Infrarotblick unter die Schneedecke
Neues Messgerät bestimmt Größe der Schneekristalle und Dichte der Schneeschichten.
Lars Mewes, Physiker am WSL-Institut für Schnee- und Lawinenforschung SLF in Davos, steigt mit einem schwarzen Kasten in ein zuvor geschaufeltes, 1,2 Meter tiefes Loch im Schnee. Von unten nach oben hält er ihn mehrmals an eine Schneewand. Das dauert kaum mehr als zwei Minuten. Leuchtdioden senden Nahinfrarotlicht in den Schnee. Zwei kleine Kameras im Kasten messen, wie viel davon zurückkommt. Bei einem zweiten Durchgang deckt eine Blende mit einem Schlitz die Vorderseite des Geräts ab. SnowImager heißt dieses neues Analysegerät.
„Wir bestimmen damit sowohl die Größe der Schneekristalle als auch die Dichte der einzelnen Schichten im Schnee“, erklärt Mewes. Die Kombination aus beiden Werten zeigt, wie die Schneedecke aufgebaut ist. Je geringer die Dichte, desto tiefer dringt das Licht in die Schneeschicht ein. Und je tiefer es eindringt, desto weiter breitet es sich seitlich aus. Die Kameras messen aber nur den Anteil des Lichts, der durch den Schlitz zurückkommt. Mit dem Gerät erkennt der Physiker Schichtgrenzen im Schnee, die Übergänge zwischen zwei Lagen im Aufbau der Schneedecke.

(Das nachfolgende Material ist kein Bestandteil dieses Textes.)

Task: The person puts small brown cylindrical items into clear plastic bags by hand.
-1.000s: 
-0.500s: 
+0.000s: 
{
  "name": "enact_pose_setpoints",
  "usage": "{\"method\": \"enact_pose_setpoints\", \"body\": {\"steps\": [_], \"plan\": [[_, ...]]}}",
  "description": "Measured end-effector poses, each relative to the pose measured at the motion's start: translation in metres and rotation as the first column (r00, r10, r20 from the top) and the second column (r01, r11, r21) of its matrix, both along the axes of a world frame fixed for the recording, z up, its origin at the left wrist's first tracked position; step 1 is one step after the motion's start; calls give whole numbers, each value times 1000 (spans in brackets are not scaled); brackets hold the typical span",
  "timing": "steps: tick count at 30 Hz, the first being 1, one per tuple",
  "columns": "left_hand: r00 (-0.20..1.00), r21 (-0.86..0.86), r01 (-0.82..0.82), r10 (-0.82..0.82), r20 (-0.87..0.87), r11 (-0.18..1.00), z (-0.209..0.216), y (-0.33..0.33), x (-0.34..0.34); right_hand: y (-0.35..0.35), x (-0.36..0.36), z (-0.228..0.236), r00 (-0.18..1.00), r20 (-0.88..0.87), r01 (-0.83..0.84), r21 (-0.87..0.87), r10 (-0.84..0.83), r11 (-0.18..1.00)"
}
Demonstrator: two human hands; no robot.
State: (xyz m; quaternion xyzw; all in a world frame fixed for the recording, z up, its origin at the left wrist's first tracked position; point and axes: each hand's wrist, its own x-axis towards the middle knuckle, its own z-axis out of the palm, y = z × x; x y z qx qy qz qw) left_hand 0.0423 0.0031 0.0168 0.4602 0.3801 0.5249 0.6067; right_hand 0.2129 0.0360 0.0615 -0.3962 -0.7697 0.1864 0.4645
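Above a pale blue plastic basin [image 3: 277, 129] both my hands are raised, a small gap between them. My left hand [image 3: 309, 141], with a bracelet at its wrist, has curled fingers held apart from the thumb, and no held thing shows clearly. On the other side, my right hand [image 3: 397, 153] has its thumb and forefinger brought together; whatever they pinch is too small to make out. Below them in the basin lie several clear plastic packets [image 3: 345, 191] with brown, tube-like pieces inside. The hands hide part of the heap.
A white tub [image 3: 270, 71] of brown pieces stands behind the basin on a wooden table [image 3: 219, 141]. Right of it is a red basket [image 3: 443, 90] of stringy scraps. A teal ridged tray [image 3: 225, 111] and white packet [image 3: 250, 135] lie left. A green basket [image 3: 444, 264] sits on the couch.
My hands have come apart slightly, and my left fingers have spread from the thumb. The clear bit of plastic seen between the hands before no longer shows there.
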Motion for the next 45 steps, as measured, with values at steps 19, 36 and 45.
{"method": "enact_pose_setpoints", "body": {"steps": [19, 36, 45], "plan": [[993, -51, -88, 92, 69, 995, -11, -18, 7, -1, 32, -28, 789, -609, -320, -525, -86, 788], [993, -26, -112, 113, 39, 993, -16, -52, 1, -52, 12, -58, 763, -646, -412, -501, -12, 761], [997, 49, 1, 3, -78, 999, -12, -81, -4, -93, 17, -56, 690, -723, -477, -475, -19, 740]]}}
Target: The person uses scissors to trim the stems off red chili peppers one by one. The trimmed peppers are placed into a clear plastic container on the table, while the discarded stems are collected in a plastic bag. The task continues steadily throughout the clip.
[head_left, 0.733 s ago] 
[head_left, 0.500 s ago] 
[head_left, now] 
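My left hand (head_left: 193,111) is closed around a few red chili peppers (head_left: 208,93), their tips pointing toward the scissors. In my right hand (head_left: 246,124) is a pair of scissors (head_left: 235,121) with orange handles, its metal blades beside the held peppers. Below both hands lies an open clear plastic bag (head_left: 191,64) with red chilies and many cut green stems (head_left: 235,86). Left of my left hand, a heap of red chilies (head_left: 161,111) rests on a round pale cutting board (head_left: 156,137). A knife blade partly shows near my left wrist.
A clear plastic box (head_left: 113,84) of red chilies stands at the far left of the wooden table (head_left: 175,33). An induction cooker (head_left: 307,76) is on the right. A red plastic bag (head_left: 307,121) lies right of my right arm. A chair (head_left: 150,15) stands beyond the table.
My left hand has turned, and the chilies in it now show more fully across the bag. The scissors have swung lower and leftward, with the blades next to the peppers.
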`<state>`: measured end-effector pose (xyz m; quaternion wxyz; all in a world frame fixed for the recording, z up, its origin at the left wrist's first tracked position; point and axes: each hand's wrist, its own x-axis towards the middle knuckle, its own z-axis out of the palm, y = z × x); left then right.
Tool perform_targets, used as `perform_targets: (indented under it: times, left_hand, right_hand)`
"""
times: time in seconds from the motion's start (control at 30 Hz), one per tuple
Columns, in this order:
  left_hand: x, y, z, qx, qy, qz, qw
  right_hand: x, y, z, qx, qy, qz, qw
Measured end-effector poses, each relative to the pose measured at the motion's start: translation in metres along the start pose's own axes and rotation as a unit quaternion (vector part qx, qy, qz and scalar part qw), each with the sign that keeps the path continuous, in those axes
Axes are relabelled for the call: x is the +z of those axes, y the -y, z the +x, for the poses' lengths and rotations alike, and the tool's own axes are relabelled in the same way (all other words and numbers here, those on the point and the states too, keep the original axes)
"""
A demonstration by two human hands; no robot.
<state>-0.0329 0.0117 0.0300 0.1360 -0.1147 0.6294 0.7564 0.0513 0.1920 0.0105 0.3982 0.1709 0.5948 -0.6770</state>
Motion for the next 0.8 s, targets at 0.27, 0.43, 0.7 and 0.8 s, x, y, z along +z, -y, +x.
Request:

Einzelne Schichten unterscheiden sich beispielsweise durch verschiedene Dichten und die Art der Schneekristalle. Ihre Beschaffenheit sind unter anderem für den Lawinenwarndienst wichtig, um Schwachschichten zu identifizieren. Denn die können brechen, entweder spontan oder weil Druck auf ihnen lastet, beispielsweise durch einen Skifahrer. Dann besteht die Gefahr, dass der über der Schwachschicht liegende Schnee als Schneebrettlawine hangabwärts donnert. Noch charakterisieren Lawinenwarnerinnen und Lawinenwarner die Schneedecke meist zeitintensiv von Hand. Der SnowImager soll das Verfahren deutlich beschleunigen und objektivieren.
„Darüber hinaus erhalten wir eine bessere Auflösung“, sagt Mewes. Zur Zielgruppe gehören nicht nur Lawinenwarndienste. Der Aufbau der Schneedecke spielt auch eine Rolle, wann und wo Hochwasser drohen. Und Klimaforscher gewinnen Erkenntnisse zum Klimawandel. Heute, ein Jahr später, befindet sich der schwarze Kasten in der Antarktis. Techniker Matthias Jaggi hat ihn auf eine mehrmonatige Expedition mitgenommen, um ihn unter harten Umweltbedingungen zu testen. Erste Ergebnisse sind laut Mewes positiv.
Kleiner Haken: Noch ist der SnowImager sperrig und wiegt um die drei Kilogramm. Aber das soll sich ändern. In den Werkstätten des SLF arbeiten Mechaniker derzeit an einem neuen, faltbaren Prototypen, der noch diesen Winter fertig werden soll. Die Elektronik dafür entwickelt und produziert der Kooperationspartner aus der Industrie, Davos Instruments. Das Gerät soll handlicher, feldtauglich und serienreif werden. Das Unternehmen will den SnowImager vor Ort produzieren. Das Projektteam sieht allein in der Schweiz langfristig einen Bedarf für bis zu sechshundert Stück, sagt Projektleiterin Valeria Büchel: „Immerhin handelt es sich um das erste tragbare und gleichzeitig bezahlbare Gerät, um Schichten im Schnee zu vermessen.“ Bis es auf den Markt kommt, dürften noch zwei bis drei Jahre vergehen, schätzt sie.